## Exercise description:
Reproduce only the stretch of entries below that begins at the first line and ends at the line holding "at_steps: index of".
⁂
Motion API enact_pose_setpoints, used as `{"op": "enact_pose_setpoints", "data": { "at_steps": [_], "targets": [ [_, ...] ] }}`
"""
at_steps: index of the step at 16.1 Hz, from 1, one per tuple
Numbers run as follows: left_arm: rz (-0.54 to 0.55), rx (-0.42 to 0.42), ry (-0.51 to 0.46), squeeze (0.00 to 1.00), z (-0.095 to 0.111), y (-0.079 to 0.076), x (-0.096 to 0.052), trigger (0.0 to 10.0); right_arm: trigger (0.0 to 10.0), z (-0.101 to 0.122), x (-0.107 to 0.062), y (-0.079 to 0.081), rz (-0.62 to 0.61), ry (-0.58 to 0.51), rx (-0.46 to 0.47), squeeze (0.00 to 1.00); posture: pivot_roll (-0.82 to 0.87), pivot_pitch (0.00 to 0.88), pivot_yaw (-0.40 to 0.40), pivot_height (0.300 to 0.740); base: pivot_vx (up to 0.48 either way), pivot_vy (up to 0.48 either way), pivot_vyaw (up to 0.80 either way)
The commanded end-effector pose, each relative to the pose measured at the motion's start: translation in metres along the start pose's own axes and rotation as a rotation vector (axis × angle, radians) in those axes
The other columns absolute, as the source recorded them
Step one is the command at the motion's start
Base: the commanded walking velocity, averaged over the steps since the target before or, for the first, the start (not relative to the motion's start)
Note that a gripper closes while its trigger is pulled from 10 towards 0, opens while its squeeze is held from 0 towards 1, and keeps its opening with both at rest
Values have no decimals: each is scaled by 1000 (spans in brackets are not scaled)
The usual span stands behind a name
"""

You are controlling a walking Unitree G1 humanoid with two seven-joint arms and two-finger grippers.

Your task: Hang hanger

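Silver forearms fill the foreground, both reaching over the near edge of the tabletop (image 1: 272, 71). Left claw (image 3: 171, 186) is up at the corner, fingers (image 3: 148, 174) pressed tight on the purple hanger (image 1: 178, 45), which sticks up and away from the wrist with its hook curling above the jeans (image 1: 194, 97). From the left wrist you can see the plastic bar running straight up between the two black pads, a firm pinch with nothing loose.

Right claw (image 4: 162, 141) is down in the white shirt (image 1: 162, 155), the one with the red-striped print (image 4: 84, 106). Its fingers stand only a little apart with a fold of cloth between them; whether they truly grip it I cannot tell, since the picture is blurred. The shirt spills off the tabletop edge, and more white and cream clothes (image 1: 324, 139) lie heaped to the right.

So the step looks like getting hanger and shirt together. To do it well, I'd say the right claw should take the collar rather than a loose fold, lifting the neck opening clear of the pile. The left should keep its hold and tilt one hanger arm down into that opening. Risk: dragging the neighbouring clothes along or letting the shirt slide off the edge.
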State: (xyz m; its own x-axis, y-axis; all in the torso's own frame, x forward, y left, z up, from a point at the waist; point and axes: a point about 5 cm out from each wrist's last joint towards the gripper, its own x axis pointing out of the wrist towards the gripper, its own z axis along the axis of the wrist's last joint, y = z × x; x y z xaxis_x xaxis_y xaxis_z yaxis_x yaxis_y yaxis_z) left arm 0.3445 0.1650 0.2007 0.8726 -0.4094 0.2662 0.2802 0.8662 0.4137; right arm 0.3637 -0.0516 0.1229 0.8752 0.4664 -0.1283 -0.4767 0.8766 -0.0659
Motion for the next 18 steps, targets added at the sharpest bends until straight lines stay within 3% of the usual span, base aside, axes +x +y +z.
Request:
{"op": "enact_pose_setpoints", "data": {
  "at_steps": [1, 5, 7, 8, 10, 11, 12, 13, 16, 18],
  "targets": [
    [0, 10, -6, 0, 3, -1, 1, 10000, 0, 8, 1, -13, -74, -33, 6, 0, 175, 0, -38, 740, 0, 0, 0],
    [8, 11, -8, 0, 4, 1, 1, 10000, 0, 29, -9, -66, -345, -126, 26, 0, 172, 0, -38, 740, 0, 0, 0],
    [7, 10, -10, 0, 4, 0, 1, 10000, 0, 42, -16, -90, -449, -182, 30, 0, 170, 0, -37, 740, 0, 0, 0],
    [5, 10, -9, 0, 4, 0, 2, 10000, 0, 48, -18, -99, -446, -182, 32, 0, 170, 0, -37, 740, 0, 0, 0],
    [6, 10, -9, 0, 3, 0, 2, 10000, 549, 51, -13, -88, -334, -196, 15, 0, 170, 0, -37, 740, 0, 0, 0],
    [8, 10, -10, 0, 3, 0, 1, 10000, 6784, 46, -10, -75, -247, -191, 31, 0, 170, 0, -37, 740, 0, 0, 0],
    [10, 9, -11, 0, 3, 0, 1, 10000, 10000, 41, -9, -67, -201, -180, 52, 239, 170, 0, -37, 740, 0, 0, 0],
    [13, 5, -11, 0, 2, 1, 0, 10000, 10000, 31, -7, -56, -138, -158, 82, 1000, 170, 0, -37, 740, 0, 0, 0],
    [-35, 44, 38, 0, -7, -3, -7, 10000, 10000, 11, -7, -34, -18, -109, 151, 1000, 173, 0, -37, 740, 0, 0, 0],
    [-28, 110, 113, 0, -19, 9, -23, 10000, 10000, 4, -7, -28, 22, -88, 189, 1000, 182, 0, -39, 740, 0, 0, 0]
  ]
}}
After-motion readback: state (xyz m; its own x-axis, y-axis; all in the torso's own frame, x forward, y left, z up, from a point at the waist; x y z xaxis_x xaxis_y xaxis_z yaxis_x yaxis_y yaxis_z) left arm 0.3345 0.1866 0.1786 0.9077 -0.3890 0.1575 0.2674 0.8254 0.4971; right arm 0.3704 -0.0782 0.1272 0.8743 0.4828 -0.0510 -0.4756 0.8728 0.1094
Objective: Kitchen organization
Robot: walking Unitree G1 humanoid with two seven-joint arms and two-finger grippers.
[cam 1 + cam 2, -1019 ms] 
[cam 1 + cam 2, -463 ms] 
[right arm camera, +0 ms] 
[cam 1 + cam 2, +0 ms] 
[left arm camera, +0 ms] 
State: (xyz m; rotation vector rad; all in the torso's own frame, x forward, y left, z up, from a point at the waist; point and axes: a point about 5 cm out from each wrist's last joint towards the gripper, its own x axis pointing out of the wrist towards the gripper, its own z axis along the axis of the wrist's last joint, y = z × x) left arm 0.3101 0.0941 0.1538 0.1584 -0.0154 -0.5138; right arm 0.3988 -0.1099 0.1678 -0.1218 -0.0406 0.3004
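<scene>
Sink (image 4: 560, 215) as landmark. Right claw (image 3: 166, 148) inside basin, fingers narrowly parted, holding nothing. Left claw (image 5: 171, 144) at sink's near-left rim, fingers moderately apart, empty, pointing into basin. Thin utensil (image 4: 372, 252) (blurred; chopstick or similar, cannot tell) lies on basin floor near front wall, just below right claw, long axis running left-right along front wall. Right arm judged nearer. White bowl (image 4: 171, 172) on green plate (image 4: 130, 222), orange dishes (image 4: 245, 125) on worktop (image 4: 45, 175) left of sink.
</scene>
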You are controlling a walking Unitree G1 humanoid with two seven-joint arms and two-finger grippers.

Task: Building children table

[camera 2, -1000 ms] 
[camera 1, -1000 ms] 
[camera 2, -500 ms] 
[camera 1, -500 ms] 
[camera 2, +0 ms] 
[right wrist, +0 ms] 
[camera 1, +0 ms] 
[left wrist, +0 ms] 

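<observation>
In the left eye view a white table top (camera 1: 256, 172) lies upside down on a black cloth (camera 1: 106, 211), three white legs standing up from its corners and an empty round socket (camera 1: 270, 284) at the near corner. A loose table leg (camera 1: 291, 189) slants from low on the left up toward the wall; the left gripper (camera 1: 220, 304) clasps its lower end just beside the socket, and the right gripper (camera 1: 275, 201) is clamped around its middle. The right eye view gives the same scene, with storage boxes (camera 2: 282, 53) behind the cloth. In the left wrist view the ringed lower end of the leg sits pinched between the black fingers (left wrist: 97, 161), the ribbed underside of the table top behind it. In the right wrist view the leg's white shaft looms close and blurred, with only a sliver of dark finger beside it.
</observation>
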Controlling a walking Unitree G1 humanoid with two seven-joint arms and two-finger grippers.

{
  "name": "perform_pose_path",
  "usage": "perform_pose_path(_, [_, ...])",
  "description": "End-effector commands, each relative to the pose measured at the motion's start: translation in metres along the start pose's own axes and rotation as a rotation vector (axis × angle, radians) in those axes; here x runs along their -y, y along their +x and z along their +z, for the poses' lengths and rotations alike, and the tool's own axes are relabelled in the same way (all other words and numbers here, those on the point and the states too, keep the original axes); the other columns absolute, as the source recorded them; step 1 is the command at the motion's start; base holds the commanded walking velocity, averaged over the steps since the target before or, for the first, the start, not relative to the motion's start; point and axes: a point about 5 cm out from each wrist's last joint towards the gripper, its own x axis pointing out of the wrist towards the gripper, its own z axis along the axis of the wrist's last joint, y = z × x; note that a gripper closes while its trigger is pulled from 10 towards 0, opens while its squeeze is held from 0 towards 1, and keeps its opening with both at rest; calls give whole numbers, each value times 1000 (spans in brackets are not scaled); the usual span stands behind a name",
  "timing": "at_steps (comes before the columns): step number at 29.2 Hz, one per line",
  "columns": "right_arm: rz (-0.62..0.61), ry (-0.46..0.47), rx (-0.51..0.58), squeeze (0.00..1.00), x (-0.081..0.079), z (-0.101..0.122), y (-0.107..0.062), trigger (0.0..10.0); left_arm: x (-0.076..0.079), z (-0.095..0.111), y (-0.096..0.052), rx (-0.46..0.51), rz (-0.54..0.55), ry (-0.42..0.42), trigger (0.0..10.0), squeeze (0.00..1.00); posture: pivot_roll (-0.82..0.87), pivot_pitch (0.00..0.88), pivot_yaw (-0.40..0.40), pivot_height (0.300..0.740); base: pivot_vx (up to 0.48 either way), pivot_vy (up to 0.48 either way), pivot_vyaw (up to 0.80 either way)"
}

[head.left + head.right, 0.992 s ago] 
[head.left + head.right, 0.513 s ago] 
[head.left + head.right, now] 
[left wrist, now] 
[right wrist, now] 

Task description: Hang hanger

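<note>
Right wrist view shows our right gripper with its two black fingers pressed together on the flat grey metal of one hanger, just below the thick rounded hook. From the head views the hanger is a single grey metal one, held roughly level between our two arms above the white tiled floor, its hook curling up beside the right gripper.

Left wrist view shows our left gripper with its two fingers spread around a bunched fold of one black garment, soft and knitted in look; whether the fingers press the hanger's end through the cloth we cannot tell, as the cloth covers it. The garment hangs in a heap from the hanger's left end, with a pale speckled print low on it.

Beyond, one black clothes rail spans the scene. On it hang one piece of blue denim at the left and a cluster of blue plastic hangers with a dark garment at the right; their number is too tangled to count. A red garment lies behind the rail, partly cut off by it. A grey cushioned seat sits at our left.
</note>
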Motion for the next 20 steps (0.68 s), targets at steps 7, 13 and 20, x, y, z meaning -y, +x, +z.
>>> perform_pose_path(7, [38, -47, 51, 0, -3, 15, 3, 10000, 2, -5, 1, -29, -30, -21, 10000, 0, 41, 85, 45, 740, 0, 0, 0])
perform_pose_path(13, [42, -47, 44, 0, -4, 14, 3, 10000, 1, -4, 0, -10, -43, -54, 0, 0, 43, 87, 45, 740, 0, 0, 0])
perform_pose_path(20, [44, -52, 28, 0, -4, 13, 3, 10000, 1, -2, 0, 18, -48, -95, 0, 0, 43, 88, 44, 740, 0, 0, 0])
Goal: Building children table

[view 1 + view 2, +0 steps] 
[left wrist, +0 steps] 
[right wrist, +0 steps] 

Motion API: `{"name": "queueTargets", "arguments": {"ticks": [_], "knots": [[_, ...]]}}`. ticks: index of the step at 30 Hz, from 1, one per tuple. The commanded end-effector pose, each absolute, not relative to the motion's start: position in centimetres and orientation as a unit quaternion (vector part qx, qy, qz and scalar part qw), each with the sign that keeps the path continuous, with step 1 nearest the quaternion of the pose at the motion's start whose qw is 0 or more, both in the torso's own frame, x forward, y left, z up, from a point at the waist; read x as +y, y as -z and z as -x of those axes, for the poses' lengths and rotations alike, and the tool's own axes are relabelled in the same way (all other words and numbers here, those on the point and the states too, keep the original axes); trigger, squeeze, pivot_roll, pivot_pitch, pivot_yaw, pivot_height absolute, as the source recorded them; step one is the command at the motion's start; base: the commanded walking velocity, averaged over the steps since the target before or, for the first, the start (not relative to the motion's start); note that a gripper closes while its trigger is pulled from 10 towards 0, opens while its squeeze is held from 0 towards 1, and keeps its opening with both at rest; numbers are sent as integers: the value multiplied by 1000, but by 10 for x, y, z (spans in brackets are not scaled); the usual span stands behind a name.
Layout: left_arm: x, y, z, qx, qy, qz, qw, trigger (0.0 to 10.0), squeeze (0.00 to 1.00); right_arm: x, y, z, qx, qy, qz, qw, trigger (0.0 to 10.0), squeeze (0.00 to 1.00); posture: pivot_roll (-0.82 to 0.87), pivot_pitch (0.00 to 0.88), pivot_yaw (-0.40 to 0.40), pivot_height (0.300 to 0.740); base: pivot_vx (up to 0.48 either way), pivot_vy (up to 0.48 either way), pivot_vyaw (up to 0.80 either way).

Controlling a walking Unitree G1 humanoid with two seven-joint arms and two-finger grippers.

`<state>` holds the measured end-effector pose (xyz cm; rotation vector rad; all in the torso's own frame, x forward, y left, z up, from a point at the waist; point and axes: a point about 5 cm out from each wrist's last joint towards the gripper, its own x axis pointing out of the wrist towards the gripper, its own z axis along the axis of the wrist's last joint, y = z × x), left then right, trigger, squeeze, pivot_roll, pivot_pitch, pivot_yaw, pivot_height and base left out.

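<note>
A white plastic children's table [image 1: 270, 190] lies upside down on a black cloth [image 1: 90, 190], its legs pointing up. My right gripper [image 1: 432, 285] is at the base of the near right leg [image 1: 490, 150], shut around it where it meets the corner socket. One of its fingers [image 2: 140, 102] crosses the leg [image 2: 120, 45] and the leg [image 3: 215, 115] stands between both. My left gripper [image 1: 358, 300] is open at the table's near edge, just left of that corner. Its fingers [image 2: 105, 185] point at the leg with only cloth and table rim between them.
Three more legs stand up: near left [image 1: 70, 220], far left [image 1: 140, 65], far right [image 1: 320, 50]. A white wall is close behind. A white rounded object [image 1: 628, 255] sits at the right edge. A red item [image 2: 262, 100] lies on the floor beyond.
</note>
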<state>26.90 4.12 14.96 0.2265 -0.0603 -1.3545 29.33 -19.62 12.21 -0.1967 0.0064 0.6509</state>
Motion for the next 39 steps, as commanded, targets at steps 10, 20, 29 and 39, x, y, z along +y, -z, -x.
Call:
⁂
## Answer to the exercise:
Motion API enact_pose_setpoints, used as `{"op": "enact_pose_setpoints", "data": { "at_steps": [_], "targets": [ [_, ...] ] }}`
"""
at_steps: index of the step at 16.1 Hz, from 1, one per tuple

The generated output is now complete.